Multiple detainees who were subjected to the techniques exhibited psychological and behavioral issues like hallucinations, paranoia and attempts at self-harm. Multiple psychologists attributed the problems to a lack of human contact.
The report also suggests that the CIA told the Justice Department (DOJ) that waterboarding was less physically harmful, but said that it induced convulsions and vomiting. During one session cited in the report, Abu Zubaydah became "completely unresponsive with bubbles rising through his open full mouth."
Although the CIA has said waterboarding was only used on three detainees, the committee found a photograph during their investigation that showed a waterboard and buckets of water at a detention site where the CIA claims it never used the technique.
The report says the CIA prioritized Abu Zubaydah's interrogation over the medical care he needed for a bullet wound sustained during capture, contrary to what it told DOJ. And at least five CIA detainees were subjected to "rectal feeding" or "rectal hydration" without any documented medical need, the committee found.
The CIA told DOJ it would begin interrogations in a non-threatening manner and start with the least coercive techniques necessary to extract information. Instead, the committee found, the most aggressive techniques were used immediately, in combination and nonstop.
The CIA also used two outside contract psychologists to develop, operate and assess the program, although they had no experience as interrogators, specialized knowledge of al Qaeda, backgrounds in counterterrorism, or relevant cultural and linguistic experience.
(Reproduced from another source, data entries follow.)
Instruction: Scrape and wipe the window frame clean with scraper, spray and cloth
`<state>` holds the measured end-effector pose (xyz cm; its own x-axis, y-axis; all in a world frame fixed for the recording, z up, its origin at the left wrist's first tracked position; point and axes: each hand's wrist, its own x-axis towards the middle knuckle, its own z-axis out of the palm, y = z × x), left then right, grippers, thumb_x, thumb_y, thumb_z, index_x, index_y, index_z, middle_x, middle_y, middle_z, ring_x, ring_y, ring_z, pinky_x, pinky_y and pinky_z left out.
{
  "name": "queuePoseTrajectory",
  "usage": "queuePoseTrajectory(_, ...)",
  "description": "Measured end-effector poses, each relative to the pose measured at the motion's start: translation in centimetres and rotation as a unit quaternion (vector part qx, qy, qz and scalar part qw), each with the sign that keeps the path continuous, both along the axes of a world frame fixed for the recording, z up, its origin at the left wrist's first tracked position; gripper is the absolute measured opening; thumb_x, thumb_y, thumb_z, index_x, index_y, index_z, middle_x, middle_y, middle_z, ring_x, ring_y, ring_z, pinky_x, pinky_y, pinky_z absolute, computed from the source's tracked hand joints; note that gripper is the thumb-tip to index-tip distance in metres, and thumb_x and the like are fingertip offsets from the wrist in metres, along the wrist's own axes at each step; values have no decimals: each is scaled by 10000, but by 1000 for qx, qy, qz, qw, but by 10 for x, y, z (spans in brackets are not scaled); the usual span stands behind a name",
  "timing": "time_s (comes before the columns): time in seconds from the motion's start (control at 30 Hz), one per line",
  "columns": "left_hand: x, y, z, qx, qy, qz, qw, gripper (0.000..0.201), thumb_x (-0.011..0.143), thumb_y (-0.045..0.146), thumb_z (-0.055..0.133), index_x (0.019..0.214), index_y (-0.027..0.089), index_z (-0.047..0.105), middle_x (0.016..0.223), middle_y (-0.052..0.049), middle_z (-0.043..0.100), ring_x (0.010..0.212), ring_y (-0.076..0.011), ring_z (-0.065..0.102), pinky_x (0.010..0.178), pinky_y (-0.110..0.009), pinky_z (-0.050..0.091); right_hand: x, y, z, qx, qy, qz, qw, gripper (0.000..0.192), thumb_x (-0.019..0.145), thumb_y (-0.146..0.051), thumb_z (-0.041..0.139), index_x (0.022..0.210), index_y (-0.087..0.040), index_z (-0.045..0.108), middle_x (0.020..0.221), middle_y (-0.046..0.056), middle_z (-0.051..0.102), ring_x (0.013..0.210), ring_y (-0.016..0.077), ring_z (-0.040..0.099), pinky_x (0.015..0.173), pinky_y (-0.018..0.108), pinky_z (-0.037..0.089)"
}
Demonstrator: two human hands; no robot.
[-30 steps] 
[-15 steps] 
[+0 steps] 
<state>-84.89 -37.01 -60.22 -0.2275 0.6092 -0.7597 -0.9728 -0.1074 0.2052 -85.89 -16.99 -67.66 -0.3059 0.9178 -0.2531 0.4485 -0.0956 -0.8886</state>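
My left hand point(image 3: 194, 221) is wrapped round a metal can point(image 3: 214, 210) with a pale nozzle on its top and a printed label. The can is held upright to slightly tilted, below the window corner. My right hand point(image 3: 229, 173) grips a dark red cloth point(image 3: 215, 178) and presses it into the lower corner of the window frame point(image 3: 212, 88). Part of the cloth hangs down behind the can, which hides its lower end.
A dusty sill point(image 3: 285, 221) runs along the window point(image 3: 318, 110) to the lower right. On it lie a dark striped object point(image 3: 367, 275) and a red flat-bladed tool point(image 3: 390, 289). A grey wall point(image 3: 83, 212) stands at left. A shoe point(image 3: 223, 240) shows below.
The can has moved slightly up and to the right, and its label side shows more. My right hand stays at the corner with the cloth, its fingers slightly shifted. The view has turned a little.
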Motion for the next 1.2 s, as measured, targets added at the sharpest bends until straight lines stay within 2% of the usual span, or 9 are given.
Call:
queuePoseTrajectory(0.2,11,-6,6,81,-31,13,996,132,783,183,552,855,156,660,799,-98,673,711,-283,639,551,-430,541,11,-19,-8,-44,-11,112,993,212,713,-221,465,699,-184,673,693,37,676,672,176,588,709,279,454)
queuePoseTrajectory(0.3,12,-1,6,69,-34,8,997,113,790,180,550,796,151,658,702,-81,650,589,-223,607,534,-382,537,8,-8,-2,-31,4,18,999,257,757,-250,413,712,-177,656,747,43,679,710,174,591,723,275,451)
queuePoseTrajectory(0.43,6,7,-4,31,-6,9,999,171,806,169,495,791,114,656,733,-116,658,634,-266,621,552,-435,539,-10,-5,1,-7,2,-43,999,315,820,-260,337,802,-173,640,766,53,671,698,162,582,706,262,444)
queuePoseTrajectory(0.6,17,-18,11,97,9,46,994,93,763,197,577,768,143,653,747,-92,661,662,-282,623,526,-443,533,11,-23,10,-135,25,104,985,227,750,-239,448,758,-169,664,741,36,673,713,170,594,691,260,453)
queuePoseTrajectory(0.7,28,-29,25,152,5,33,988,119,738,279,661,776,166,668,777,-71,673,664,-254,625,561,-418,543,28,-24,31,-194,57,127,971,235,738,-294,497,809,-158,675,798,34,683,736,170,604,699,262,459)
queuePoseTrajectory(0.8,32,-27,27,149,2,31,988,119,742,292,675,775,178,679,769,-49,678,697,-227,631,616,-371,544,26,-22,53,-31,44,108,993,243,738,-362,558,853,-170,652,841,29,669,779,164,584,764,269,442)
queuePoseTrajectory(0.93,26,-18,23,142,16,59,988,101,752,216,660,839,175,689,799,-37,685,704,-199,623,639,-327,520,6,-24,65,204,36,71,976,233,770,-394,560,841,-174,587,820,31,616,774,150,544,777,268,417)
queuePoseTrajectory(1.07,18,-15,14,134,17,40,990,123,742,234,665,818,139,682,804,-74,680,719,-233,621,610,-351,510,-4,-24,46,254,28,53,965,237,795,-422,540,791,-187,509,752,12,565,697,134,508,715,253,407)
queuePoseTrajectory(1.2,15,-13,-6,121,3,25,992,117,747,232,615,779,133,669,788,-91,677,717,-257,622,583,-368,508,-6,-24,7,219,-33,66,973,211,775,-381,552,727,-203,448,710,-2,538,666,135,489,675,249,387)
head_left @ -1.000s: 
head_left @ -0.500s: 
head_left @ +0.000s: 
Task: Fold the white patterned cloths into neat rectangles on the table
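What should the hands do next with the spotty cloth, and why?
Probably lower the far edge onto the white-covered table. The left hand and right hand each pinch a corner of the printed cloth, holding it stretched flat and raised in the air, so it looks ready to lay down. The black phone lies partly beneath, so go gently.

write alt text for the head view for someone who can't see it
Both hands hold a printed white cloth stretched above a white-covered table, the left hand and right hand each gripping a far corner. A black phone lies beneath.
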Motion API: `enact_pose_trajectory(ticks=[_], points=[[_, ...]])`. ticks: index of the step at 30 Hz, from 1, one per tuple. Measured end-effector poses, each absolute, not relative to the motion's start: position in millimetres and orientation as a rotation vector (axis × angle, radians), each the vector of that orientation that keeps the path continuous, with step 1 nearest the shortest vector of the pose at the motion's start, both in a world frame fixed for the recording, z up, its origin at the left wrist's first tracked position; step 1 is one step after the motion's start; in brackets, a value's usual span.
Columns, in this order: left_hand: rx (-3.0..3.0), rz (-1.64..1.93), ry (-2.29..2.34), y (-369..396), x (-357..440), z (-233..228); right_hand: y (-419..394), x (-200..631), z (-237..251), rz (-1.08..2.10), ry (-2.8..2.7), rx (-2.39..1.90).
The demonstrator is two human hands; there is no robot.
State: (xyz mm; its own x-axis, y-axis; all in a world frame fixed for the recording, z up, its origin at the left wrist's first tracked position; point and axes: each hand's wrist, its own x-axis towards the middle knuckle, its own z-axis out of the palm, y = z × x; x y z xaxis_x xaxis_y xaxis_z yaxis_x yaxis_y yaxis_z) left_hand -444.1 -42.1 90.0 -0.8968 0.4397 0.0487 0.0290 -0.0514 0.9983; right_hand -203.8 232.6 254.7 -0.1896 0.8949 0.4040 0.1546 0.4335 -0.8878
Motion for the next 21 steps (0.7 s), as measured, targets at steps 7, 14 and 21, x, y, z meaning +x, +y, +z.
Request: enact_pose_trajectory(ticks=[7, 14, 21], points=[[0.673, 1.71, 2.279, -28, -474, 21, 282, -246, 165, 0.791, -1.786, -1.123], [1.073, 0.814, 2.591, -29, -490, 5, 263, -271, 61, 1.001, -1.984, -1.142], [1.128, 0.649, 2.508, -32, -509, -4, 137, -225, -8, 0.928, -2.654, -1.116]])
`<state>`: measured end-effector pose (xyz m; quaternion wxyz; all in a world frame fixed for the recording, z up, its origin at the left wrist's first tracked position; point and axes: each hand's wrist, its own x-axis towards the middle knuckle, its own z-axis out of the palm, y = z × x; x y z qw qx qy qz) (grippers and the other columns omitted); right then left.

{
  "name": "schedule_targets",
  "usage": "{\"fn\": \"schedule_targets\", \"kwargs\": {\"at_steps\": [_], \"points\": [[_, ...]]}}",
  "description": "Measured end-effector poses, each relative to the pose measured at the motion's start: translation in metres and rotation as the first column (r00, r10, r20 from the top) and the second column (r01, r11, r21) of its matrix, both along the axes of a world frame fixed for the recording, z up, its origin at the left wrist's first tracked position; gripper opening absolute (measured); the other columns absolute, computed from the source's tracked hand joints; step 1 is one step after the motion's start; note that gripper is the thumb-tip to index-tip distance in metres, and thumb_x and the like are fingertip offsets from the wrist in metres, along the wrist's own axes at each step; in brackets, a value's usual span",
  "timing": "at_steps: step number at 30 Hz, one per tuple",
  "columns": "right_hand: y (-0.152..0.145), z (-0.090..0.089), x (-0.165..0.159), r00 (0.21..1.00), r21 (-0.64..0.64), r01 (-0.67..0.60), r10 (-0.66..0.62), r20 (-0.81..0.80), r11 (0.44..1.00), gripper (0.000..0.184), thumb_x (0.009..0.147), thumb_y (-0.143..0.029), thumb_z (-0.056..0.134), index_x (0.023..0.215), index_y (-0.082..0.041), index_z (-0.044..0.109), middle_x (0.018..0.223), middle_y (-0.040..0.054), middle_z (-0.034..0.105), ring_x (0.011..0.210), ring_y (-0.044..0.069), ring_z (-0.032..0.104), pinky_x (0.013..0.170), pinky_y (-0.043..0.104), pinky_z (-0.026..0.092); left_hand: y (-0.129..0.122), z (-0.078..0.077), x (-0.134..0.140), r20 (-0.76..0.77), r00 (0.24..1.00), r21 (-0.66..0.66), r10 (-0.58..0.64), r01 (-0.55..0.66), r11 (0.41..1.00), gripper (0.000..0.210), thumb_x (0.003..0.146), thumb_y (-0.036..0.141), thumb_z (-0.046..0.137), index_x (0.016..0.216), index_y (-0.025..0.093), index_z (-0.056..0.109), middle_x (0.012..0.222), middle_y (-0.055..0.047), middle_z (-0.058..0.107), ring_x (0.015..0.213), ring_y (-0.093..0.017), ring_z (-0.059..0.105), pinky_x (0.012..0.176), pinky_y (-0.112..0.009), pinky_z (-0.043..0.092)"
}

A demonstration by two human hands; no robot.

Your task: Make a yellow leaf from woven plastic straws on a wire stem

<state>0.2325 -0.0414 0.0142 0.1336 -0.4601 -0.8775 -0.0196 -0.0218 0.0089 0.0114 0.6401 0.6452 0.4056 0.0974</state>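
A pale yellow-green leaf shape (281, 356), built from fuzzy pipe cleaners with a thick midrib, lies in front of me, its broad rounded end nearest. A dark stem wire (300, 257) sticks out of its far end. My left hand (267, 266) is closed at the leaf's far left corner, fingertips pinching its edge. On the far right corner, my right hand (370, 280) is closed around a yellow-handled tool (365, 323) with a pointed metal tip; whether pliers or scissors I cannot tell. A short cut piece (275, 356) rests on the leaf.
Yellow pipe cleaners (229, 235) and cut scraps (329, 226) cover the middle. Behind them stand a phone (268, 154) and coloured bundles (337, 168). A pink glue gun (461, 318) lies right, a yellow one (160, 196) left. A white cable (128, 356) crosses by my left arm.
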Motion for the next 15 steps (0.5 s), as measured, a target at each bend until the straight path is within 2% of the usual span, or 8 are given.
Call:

The psychologists were allowed to assess the effectiveness of their own program and the company they formed to do work for the CIA was paid more than $80 million.
After reviewing the full committee report, the DOJ is not expected to initiate any criminal charges against CIA officers who were involved in the detention and interrogation program.
In 2009, Attorney General Eric Holder oversaw a preliminary review of two cases involving individuals who were alleged to have been mistreated while in government custody after the 9/11 attacks. Holder said at the time that no one who had acted in good faith and within the scope of the Office of Legal Counsel's directives on interrogation of detainees would be prosecuted by the DOJ.